For this worship, writers will fight several crusades and battle some windmills and yet never get their hands on the holy grail, because which works are chosen for this treatment has as much to do with privilege, marketing budgets, and the outdated values of a few snobs as it does with the quality of the work. Classics are among the most worshipped stories, but most classics are simply stories that sold well on release and happened to influence other works. When these classics are judged without the influence of hype or extra credit for being written so long ago, they often compare poorly with works today.

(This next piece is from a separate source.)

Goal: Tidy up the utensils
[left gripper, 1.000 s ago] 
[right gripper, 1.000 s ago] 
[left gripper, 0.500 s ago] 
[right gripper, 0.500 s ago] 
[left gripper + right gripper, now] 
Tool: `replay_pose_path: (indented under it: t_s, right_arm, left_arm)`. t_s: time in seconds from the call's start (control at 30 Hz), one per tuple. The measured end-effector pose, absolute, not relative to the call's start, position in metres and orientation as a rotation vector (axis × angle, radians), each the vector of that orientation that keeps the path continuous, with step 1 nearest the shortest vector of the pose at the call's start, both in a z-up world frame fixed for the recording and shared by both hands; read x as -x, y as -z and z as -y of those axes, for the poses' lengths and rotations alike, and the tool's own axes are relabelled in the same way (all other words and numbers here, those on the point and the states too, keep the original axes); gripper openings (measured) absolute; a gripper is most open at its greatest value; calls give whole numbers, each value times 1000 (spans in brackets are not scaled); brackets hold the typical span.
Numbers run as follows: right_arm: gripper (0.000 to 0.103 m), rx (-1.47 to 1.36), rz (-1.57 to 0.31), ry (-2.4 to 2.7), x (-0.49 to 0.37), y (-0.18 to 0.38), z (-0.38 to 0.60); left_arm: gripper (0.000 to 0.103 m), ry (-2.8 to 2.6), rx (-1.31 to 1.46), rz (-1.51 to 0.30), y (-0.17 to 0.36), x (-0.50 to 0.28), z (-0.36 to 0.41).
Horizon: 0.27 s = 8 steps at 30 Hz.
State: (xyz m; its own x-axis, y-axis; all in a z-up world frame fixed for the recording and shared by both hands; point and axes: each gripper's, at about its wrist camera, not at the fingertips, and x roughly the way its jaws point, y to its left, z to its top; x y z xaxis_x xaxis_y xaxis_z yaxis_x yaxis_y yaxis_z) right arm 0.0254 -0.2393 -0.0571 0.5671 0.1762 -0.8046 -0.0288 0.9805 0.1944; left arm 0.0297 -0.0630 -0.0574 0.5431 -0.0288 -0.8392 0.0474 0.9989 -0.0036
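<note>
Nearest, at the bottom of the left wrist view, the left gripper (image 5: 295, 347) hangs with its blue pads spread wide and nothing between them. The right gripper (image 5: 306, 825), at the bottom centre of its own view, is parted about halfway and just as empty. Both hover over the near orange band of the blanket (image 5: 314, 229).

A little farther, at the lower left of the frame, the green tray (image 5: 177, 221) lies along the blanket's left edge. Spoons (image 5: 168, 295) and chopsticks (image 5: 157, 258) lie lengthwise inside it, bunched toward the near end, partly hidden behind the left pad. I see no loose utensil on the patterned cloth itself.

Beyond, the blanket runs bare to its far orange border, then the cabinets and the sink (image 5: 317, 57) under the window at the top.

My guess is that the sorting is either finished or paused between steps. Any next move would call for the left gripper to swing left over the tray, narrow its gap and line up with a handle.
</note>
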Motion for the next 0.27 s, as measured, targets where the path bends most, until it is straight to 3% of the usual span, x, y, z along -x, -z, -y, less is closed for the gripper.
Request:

This doesn’t mean you shouldn’t want approval, validation, or fame for that matter. Storytelling is largely about pleasing an audience. Those of us who genuinely don’t care about our work’s reception might as well keep our stories to ourselves. Similarly, there’s nothing wrong with wanting to feel like you’re a master or that you’ve created a great work. But even if we want these things, we should recognize the masterpiece is a mirage: an optical phenomenon in which hot hype reflects the trendiest takes in the desert of ignorance.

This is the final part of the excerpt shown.